Nothing but a number should be given: the count of lines in the data that include the string "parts".

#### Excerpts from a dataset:
################
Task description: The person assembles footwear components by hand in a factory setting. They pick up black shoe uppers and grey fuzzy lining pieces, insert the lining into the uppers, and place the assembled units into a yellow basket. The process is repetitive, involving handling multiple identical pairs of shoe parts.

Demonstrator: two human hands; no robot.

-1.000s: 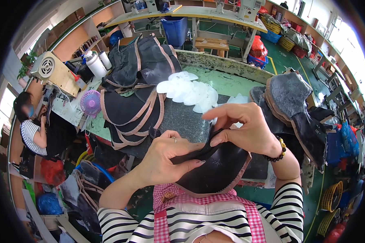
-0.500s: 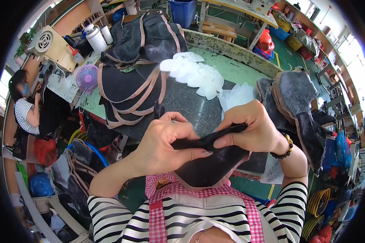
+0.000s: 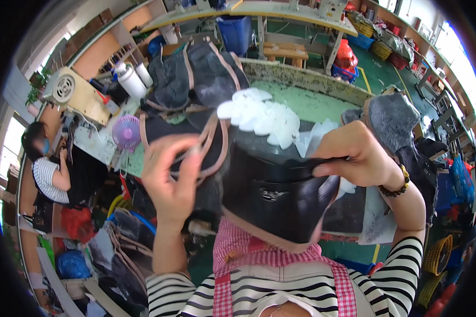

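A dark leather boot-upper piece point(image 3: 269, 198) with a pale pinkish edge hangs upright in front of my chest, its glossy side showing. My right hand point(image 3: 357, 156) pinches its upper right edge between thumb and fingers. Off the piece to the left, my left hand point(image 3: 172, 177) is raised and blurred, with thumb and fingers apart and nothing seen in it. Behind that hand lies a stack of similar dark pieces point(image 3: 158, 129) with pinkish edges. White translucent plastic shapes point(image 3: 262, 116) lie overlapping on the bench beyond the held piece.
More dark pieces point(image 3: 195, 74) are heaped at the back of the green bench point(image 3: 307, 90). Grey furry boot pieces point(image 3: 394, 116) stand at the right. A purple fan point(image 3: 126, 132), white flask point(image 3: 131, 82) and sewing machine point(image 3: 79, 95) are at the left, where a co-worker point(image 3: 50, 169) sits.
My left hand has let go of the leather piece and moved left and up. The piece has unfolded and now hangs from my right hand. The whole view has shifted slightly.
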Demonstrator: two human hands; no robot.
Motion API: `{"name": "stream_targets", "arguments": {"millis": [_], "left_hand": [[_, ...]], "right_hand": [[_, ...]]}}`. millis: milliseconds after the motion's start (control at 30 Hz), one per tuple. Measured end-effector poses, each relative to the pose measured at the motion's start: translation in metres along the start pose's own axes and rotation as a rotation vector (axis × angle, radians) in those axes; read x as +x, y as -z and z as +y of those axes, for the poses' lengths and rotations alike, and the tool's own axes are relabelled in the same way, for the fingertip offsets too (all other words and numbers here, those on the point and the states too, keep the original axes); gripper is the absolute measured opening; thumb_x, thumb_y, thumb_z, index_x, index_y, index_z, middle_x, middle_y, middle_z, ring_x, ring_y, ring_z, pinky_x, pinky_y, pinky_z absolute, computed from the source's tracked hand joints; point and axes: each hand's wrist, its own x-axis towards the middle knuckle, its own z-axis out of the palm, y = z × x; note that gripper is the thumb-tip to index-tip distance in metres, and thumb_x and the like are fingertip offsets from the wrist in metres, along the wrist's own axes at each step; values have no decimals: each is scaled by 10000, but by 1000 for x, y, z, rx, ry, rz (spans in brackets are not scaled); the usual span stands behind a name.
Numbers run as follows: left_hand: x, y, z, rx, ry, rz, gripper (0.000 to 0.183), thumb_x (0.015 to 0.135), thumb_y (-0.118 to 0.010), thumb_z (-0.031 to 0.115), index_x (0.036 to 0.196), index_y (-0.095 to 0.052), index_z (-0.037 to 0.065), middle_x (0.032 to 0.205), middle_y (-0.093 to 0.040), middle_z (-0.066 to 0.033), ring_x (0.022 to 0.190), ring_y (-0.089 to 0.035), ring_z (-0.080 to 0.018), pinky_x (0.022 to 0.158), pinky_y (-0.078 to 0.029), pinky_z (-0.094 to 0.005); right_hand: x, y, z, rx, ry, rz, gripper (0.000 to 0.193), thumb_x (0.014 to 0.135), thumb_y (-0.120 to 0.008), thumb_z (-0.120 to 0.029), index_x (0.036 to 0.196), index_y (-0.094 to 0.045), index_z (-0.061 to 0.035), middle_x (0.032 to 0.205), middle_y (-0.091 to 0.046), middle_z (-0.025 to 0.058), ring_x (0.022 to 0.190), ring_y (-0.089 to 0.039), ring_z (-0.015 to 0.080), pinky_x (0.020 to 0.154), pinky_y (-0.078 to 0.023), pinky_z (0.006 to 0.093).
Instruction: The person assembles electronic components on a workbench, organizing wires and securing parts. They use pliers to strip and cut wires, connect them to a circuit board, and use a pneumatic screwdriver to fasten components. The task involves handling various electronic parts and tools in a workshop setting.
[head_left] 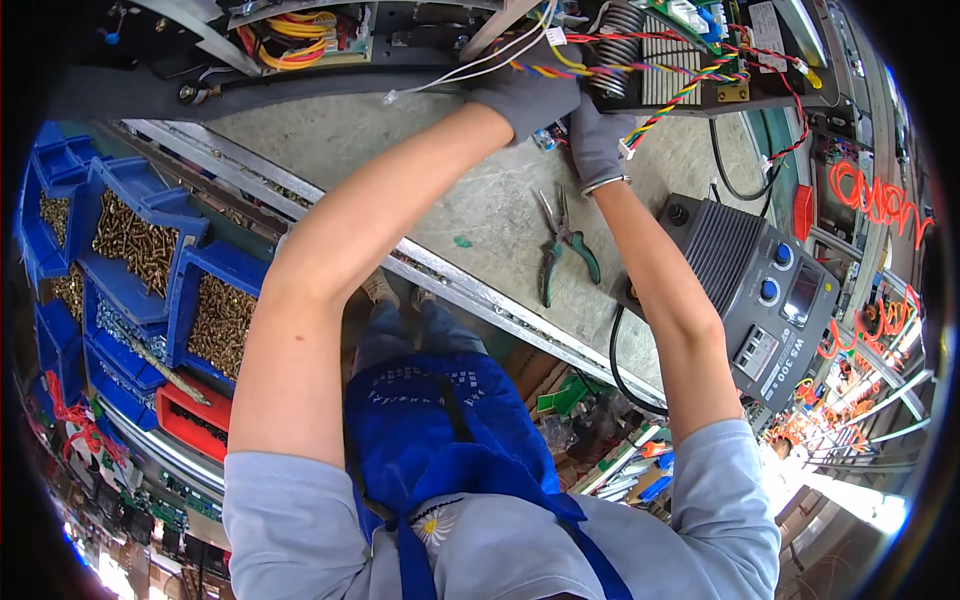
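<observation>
Head view, only one: the open chassis (350, 88) runs across 12 o'clock, and both hands are at its near edge, between 12 and 1. Looks mid-job to me. The coil (618, 45) and circuit board (690, 14) sit in place, but wiring seems unfinished: a white plug (390, 98) dangles loose at 11, and the multicoloured twisted wires (668, 112) end in a free connector (627, 150) at half past 1. Black control unit (720, 250) lies apart on the desk (400, 135) at 3; pliers (562, 237) lie unheld toward 2. Pose: left arm, elbow bent out toward 9, reaches up to 1; its gloved left hand (530, 98) is palm-down, fingers hidden. Right forearm slants from 4 toward 1, gloved right hand (600, 140) close beside the left, fingertips under the wires. Can't tell whether either grips anything.
</observation>
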Motion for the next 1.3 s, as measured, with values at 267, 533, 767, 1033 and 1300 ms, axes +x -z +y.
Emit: {"name": "stream_targets", "arguments": {"millis": [267,533,767,1033,1300], "left_hand": [[-5,4,8,31,30,63,174,718,-583,235,683,-631,71,667,-618,-149,581,-588,-320,527,-434,-431],[-16,11,-2,56,-1,77,220,785,-554,295,759,-632,92,715,-634,-130,611,-598,-320,568,-455,-442],[2,-1,0,50,170,-78,196,779,-519,207,822,-643,61,796,-637,-184,733,-621,-337,685,-479,-437],[0,-21,-3,59,32,33,159,735,-534,218,744,-613,80,713,-611,-166,661,-600,-326,623,-467,-437],[9,-1,-1,55,-8,-30,232,688,-579,253,784,-647,52,772,-643,-170,706,-629,-316,631,-495,-427]], "right_hand": [[0,6,-10,-102,-85,-18,337,750,-672,-143,1031,-581,19,988,-635,100,860,-603,202,760,-480,332],[-1,19,-59,-117,89,-37,409,720,-679,-375,951,-627,-42,910,-664,149,859,-611,362,731,-473,390],[3,15,-58,-513,-221,-118,561,731,-710,-347,1116,-553,30,1092,-626,138,976,-606,237,858,-444,365],[3,11,-30,-352,-166,43,482,682,-748,-306,999,-619,33,985,-673,135,884,-647,226,779,-477,335],[3,11,-25,-294,-136,38,507,692,-745,-317,1040,-609,25,999,-673,131,893,-646,214,788,-476,336]]}}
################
#### OUTPUT:
2